**WHAT YOU WILL DO**: In this exercise, set down every entry that follows exactly as it appears.

(Data items)
* * * * * * *
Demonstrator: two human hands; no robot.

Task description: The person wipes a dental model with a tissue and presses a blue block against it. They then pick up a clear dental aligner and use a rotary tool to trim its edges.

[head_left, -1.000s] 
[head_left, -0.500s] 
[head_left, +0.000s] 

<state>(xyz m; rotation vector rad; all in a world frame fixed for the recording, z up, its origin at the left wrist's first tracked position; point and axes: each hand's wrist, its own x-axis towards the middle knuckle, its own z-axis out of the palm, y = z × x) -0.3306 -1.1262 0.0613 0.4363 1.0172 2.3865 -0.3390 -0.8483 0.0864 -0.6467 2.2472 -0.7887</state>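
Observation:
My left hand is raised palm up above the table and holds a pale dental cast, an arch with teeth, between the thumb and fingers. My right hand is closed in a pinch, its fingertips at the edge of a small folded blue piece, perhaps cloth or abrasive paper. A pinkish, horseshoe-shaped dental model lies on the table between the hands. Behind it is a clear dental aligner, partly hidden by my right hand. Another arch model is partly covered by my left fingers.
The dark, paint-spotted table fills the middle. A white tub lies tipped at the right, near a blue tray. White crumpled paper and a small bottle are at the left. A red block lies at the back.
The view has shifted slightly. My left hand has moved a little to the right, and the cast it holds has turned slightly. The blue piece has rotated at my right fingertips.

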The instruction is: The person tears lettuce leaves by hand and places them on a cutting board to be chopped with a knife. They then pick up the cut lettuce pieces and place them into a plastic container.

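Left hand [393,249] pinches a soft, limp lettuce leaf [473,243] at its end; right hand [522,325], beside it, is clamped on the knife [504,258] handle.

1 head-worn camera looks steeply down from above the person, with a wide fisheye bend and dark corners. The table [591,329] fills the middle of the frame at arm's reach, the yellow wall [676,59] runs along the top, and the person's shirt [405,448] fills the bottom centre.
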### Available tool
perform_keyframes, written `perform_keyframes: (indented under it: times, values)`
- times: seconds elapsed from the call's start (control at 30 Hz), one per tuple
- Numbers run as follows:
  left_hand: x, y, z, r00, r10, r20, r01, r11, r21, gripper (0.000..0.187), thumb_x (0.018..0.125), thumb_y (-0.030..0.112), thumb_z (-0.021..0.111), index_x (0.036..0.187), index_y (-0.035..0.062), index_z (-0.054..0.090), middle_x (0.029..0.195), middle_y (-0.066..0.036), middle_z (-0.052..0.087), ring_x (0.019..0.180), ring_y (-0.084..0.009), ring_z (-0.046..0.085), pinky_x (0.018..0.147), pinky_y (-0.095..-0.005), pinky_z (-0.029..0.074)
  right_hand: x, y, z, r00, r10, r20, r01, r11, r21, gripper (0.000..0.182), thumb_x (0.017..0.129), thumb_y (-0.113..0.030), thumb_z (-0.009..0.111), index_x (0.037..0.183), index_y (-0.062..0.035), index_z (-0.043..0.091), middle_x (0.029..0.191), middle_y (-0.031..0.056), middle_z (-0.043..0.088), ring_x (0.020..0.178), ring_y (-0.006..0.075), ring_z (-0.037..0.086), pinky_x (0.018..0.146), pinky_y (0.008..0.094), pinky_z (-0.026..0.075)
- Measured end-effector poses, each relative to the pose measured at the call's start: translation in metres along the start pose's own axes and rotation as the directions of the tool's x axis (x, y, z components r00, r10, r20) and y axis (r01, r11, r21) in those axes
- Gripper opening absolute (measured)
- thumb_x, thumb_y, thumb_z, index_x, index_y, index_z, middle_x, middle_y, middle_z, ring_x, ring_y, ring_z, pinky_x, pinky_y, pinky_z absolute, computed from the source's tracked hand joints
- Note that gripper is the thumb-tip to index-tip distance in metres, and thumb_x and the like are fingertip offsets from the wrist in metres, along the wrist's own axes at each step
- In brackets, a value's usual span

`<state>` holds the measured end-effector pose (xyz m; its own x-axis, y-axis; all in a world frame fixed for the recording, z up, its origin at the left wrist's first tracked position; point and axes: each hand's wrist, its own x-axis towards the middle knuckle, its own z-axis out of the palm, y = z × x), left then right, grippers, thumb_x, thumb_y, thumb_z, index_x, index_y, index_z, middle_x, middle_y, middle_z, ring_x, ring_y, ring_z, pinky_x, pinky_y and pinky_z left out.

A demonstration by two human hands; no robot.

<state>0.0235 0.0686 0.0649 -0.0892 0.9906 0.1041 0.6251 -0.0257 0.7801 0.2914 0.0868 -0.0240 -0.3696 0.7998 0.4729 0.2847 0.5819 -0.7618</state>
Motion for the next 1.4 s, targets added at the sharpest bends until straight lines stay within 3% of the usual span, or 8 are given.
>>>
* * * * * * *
**ANSWER TO THE PROBLEM**:
Demonstrator: two human hands; no robot.

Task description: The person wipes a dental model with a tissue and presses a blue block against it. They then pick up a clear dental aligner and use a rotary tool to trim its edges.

[head_left, -1.000s] 
[head_left, -0.500s] 
[head_left, +0.000s] 

<state>(xyz m; rotation vector rad; all in a world frame fixed for the recording, z up, its origin at the left wrist's first tracked position; point and axes: each hand's wrist, its own x-axis towards the middle knuckle, its own z-axis out of the palm, y = z × x) -0.3306 -1.1262 0.0613 0.4363 1.0172 2.3865 -0.3390 -0.8483 0.0864 -0.6467 2.2472 -0.7887</state>
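Observation:
My left hand is raised palm up above the table and holds a pale dental cast, an arch with teeth, between the thumb and fingers. My right hand is closed in a pinch, its fingertips at the edge of a small folded blue piece, perhaps cloth or abrasive paper. A pinkish, horseshoe-shaped dental model lies on the table between the hands. Behind it is a clear dental aligner, partly hidden by my right hand. Another arch model is partly covered by my left fingers.
The dark, paint-spotted table fills the middle. A white tub lies tipped at the right, near a blue tray. White crumpled paper and a small bottle are at the left. A red block lies at the back.
The view has shifted slightly. My left hand has moved a little to the right, and the cast it holds has turned slightly. The blue piece has rotated at my right fingertips.
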
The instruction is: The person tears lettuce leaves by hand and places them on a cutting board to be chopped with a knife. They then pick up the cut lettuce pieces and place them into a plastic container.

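Left hand [393,249] pinches a soft, limp lettuce leaf [473,243] at its end; right hand [522,325], beside it, is clamped on the knife [504,258] handle.

1 head-worn camera looks steeply down from above the person, with a wide fisheye bend and dark corners. The table [591,329] fills the middle of the frame at arm's reach, the yellow wall [676,59] runs along the top, and the person's shirt [405,448] fills the bottom centre.
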### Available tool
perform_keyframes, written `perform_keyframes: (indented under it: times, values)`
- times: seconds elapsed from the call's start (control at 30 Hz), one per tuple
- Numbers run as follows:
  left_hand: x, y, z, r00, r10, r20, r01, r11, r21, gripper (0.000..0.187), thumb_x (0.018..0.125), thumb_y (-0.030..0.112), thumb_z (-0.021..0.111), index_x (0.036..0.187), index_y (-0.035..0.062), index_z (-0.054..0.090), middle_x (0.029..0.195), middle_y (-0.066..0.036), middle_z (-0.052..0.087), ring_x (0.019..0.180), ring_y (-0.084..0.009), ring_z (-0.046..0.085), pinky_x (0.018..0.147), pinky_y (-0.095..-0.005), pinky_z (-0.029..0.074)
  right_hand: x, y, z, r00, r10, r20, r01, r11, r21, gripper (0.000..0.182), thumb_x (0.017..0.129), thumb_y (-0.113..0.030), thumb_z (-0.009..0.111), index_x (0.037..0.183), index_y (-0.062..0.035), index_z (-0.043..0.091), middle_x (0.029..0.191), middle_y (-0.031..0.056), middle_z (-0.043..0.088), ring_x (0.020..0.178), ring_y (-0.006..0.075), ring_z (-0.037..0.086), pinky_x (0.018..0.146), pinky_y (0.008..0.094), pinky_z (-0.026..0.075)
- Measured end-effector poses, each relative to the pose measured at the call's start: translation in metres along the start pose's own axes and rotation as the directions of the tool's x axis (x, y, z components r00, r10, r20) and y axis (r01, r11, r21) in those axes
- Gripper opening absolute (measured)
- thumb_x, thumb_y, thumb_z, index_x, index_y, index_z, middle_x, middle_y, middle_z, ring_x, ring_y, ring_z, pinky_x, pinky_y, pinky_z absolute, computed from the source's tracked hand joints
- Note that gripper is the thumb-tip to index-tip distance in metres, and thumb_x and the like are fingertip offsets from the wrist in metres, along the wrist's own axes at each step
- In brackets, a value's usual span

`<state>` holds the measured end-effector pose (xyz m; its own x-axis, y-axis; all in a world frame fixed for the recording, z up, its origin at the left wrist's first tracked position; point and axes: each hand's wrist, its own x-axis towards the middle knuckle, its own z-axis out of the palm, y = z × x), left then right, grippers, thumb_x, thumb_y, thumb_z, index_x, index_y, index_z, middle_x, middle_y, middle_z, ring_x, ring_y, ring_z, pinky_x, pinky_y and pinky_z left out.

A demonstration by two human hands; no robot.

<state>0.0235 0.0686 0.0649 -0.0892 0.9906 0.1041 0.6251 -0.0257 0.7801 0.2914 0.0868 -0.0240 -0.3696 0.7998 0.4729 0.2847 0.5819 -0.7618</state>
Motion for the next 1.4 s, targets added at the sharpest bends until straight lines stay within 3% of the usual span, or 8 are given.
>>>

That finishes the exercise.